Re: Sequence Access Method WIP

From: Heikki Linnakangas <hlinnakangas(at)vmware(dot)com>
To: Petr Jelinek <petr(at)2ndquadrant(dot)com>, Andres Freund <andres(at)2ndquadrant(dot)com>
Cc: Simon Riggs <simon(at)2ndQuadrant(dot)com>, PostgreSQL-development <pgsql-hackers(at)postgresql(dot)org>
Subject: Re: Sequence Access Method WIP
Date: 2014-11-04 12:11:04
Message-ID: 5458C258.802@vmware.com
Views: Raw Message | Whole Thread | Download mbox | Resend email
Thread:
Lists: pgsql-hackers

On 10/13/2014 01:01 PM, Petr Jelinek wrote:
> Hi,
>
> I rewrote the patch with different API along the lines of what was
> discussed.

Thanks, that's better.

It would be good to see an alternative seqam to implement this API, to
see how it really works. The "local" one is too dummy to expose any
possible issues.

> The API now consists of following functions:
> sequence_alloc - allocating range of new values
> The function receives the sequence relation, current value, number of
> requested values amdata and relevant sequence options like min/max and
> returns new amdata, new current value, number of values allocated and
> also if it needs wal write (that should be returned if amdata has
> changed plus other reasons the AM might have to force the wal update).
>
> sequence_setval - notification that setval is happening
> This function gets sequence relation, previous value and new value plus
> the amdata and returns amdata (I can imagine some complex sequence AMs
> will want to throw error that setval can't be done on them).
>
> sequence_request_update/sequence_update - used for background processing
> Basically AM can call the sequence_request_update and backend will then
> call the sequence_update method of an AM with current amdata and will
> write the updated amdata to disk
>
> sequence_seqparams - function to process/validate the standard sequence
> options like start position, min/max, increment by etc by the AM, it's
> called in addition to the standard processing
>
> sequence_reloptions - this is the only thing that remained unchanged
> from previous patch, it's meant to pass custom options to the AM
>
> Only the alloc and reloptions methods are required (and implemented by
> the local AM).
>
> The caching, xlog writing, updating the page, etc is handled by backend,
> the AM does not see the tuple at all. I decided to not pass even the
> struct around and just pass the relevant options because I think if we
> want to abstract the storage properly then the AM should not care about
> how the pg_sequence looks like at all, even if it means that the
> sequence_alloc parameter list is bit long.

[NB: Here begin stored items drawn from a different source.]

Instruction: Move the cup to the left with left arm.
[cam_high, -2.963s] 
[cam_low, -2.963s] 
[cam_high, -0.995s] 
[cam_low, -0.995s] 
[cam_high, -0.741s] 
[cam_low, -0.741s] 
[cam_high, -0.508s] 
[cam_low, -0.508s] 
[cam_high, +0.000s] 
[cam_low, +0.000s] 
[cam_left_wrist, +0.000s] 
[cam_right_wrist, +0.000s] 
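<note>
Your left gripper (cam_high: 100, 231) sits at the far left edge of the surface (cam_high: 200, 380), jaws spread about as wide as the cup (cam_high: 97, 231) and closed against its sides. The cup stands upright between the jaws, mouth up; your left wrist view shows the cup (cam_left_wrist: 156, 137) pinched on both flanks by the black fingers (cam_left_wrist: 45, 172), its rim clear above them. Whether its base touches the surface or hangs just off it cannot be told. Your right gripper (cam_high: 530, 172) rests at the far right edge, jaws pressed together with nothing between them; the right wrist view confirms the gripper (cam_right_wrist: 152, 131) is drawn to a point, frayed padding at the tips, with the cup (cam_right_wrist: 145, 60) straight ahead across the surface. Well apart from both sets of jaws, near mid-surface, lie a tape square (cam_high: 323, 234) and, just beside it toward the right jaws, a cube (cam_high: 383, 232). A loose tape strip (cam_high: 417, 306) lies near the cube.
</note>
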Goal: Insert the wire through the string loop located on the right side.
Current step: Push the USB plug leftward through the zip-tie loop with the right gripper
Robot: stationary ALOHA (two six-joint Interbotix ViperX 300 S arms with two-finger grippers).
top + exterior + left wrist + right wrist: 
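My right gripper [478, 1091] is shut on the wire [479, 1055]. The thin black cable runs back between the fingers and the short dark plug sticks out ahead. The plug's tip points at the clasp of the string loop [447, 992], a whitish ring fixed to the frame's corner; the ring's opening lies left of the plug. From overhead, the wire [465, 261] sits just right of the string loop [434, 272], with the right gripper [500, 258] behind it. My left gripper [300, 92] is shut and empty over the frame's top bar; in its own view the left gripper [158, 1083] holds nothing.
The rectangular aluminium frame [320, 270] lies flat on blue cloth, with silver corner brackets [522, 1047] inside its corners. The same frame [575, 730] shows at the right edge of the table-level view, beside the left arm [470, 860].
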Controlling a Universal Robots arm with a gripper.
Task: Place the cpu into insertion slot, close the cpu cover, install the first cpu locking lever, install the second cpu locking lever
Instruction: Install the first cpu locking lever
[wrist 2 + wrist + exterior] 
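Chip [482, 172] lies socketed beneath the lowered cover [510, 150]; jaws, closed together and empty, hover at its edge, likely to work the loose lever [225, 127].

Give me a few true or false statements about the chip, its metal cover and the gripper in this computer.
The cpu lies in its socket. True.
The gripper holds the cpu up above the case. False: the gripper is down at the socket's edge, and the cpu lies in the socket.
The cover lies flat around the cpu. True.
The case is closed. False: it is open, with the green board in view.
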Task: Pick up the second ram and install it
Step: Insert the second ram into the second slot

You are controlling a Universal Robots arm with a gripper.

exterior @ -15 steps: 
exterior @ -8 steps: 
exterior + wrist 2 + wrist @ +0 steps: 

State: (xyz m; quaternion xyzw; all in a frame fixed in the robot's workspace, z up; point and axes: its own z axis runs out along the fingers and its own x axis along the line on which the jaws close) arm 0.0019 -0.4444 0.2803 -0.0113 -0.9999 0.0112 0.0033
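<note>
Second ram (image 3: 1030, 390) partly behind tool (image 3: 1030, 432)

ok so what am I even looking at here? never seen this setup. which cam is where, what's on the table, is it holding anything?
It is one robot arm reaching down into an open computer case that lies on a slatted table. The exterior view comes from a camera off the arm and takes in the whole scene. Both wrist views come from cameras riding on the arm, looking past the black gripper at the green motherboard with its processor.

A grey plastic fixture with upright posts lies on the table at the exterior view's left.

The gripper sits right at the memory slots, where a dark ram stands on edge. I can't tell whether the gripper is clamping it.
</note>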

Hmm. The division of labour between the seqam and commands/sequence.c
still feels a bit funny. sequence.c keeps track of how many values have
been WAL-logged, and thus usable immediately, but we still call
sequence_alloc even when using up those already WAL-logged values. If
you think of using this for something like a centralized sequence server
in a replication cluster, you certainly don't want to make a call to the
remote server for every value - you'll want to cache them.

With the "local" seqam, there are two levels of caching. Each backend
caches some values (per the CACHE <value> option in CREATE SEQUENCE). In
addition to that, the server WAL-logs 32 values at a time. If you have a
remote seqam, it would most likely add a third cache, but it would
interact in strange ways with the second cache.

Considering a non-local seqam, the locking is also a bit strange. The
server keeps the sequence page locked throughout nextval(). But if the
actual state of the sequence is maintained elsewhere, there's no need to
serialize the calls to the remote allocator, i.e. the sequence_alloc()
calls.

I'm not exactly sure what to do about that. One option is to completely
move the maintenance of the "current" value, i.e. sequence.last_value,
to the seqam. That makes sense from an abstraction point of view. For
example with a remote server managing the sequence, storing the
"current" value in the local catalog table makes no sense as it's always
going to be out-of-date. The local seqam would store it as part of the
am-private data. However, you would need to move the responsibility of
locking and WAL-logging to the seqam. Maybe that's OK, but we'll need to
provide an API that the seqam can call to do that. Perhaps just let the
seqam call heap_inplace_update on the sequence relation.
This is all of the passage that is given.